▸ **Material shown**
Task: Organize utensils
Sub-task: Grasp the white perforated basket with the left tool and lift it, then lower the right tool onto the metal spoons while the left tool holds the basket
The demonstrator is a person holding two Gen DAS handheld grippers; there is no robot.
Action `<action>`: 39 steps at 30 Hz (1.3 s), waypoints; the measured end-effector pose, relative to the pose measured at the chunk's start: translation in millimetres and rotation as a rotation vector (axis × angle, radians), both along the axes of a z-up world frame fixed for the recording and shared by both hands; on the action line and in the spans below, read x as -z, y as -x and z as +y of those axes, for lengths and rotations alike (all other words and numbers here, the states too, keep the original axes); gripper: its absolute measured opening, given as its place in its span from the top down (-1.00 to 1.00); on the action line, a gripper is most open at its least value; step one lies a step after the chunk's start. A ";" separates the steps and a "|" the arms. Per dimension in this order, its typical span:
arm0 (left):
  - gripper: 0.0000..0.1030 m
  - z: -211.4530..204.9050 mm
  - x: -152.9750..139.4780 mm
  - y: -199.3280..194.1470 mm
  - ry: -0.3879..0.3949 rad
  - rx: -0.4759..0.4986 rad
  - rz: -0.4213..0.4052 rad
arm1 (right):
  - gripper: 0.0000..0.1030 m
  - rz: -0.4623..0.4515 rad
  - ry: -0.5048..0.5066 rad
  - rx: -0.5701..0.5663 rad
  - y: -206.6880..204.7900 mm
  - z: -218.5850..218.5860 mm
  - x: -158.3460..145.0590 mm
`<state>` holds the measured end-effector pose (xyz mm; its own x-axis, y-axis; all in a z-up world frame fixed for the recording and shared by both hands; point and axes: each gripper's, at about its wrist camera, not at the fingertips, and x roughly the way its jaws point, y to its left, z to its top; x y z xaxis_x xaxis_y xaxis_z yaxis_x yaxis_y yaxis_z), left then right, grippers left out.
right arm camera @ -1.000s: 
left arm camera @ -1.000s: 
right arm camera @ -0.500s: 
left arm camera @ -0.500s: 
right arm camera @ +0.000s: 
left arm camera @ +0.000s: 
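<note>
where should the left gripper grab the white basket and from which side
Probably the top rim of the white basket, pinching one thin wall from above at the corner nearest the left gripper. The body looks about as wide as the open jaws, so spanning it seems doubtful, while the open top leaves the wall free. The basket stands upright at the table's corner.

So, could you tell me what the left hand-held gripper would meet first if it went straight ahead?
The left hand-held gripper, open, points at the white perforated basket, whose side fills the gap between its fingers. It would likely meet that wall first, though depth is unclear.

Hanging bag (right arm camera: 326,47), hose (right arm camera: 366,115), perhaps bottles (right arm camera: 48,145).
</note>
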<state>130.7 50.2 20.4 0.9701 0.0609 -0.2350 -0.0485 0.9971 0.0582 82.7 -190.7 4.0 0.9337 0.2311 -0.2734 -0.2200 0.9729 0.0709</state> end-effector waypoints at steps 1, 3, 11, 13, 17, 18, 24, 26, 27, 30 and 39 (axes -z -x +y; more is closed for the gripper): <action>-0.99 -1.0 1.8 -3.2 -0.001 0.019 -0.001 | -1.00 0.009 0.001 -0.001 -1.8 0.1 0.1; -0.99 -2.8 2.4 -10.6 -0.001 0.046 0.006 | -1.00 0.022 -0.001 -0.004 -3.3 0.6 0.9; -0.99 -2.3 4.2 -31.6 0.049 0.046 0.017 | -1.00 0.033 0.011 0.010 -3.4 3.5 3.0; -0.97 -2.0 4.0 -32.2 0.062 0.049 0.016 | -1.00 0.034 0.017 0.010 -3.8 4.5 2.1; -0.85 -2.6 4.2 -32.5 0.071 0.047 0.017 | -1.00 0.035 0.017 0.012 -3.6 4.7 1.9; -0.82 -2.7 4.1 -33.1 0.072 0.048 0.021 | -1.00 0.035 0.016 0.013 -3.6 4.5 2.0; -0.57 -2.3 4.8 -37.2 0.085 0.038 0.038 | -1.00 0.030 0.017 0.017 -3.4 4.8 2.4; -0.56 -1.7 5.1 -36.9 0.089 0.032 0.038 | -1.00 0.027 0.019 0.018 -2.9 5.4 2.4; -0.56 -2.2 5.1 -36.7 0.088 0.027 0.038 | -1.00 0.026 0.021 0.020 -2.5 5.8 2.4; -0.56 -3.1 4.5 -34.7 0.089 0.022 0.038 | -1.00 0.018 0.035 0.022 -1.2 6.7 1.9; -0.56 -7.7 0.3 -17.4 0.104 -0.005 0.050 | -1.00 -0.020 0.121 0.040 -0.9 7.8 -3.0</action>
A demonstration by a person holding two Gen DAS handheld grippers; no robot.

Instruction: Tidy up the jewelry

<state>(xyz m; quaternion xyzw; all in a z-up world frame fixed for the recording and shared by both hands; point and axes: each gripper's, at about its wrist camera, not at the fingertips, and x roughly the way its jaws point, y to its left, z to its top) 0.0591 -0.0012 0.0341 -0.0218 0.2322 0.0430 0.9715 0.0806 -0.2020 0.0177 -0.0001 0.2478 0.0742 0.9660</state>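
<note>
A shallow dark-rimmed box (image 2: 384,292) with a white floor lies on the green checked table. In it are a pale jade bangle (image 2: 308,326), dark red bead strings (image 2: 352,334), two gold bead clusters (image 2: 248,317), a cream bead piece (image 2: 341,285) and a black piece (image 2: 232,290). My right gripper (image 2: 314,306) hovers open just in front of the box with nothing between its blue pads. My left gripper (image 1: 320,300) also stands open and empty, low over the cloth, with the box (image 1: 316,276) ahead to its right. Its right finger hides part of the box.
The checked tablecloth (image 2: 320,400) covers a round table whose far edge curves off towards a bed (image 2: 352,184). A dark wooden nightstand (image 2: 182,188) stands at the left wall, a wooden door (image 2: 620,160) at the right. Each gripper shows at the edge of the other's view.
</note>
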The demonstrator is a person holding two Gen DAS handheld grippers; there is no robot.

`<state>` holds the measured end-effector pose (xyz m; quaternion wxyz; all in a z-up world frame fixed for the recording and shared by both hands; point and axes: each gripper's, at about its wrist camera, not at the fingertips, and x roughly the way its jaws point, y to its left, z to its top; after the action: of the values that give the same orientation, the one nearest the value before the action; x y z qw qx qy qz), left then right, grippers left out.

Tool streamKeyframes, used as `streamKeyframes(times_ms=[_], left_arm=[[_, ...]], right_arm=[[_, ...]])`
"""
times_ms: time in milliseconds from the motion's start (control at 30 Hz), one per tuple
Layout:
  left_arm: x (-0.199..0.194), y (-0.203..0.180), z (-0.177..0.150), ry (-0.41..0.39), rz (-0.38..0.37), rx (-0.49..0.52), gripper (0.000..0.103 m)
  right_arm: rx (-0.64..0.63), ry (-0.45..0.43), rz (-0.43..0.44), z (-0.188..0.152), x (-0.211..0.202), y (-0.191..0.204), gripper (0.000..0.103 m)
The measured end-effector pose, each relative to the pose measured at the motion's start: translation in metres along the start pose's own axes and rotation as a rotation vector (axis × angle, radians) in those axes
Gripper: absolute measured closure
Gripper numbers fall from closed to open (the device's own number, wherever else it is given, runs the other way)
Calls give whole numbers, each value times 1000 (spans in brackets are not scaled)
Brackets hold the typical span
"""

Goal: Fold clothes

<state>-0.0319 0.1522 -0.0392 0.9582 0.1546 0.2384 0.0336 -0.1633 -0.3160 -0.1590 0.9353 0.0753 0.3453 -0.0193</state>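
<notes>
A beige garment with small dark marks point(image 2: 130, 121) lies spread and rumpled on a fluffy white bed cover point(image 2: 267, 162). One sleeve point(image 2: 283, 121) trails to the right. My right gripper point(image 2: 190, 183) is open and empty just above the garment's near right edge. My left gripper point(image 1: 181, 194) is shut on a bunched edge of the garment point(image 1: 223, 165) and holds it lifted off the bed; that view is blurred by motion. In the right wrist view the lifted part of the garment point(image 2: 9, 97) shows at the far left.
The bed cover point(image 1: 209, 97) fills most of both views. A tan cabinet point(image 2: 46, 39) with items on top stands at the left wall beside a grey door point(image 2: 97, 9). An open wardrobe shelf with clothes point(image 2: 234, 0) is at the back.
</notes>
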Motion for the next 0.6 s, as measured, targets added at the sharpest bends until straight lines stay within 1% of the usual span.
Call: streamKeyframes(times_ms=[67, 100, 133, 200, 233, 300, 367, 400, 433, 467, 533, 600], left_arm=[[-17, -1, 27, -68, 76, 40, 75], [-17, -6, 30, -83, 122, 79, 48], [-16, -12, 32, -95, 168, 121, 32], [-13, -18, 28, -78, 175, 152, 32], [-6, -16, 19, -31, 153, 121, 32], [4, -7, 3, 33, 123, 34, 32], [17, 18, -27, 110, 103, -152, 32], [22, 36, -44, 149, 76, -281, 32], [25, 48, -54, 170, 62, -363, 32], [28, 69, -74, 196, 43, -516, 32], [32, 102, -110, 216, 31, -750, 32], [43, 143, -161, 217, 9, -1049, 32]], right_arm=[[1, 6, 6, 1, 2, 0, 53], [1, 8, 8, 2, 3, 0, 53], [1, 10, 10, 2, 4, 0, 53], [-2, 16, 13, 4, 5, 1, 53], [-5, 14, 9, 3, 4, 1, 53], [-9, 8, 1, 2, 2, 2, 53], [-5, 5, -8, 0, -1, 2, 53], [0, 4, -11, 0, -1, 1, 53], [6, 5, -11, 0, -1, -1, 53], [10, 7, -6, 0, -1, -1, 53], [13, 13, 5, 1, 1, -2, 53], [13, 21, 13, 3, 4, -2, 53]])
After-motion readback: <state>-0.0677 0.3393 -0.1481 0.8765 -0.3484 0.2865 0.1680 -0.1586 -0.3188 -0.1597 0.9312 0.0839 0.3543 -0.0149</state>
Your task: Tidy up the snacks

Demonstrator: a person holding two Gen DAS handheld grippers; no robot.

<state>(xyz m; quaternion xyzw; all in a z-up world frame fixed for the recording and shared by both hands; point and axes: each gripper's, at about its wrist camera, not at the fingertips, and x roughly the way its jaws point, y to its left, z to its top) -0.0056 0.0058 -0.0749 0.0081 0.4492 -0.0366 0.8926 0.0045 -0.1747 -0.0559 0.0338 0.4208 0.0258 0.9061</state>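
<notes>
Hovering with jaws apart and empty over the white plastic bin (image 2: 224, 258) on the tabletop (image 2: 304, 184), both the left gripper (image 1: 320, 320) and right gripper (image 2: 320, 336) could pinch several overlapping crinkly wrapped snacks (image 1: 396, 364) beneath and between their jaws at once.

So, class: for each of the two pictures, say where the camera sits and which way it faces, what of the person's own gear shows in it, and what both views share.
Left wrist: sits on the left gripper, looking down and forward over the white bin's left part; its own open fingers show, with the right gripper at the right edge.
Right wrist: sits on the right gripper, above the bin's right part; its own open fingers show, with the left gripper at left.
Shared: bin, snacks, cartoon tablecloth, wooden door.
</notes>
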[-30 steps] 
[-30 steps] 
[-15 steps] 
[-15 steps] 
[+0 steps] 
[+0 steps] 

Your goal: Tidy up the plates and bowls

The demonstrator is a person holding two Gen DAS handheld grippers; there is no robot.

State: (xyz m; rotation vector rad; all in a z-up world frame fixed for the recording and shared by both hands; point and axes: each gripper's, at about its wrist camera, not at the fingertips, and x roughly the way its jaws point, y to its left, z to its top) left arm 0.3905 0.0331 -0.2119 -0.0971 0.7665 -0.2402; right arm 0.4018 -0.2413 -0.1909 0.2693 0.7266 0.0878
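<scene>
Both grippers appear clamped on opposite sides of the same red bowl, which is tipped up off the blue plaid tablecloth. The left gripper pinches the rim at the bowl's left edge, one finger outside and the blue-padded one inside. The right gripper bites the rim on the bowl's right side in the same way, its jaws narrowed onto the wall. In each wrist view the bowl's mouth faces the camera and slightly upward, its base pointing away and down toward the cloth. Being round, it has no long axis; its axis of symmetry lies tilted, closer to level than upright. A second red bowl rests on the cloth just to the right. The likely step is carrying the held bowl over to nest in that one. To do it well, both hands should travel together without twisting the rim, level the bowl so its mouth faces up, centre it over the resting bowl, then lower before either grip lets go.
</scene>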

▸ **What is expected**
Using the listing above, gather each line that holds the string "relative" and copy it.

▸ **Task output**
Action `<action>`: 39 steps at 30 Hz (1.3 s), waypoints; the measured end-effector pose, relative to the pose measured at the chunk's start: translation in millimetres and rotation as a rotation vector (axis × angle, radians), both along the axes of a z-up world frame fixed for the recording and shared by both hands; on the action line and in the spans below, read x as -z, y as -x and z as +y of those axes, for lengths and rotations alike (all other words and numbers here, the states too, keep the original axes); gripper: its absolute measured opening, given as its place in its span from the top down (-1.00 to 1.00); on the action line, a gripper is most open at its least value; step one lies a step after the chunk's start. A ";" separates the steps and a "|" the arms. Per dimension in this order, its typical span:
The measured end-effector pose, each relative to the pose measured at the motion's start: translation in metres along the start pose's own axes and rotation as a rotation vector (axis × angle, radians) in those axes

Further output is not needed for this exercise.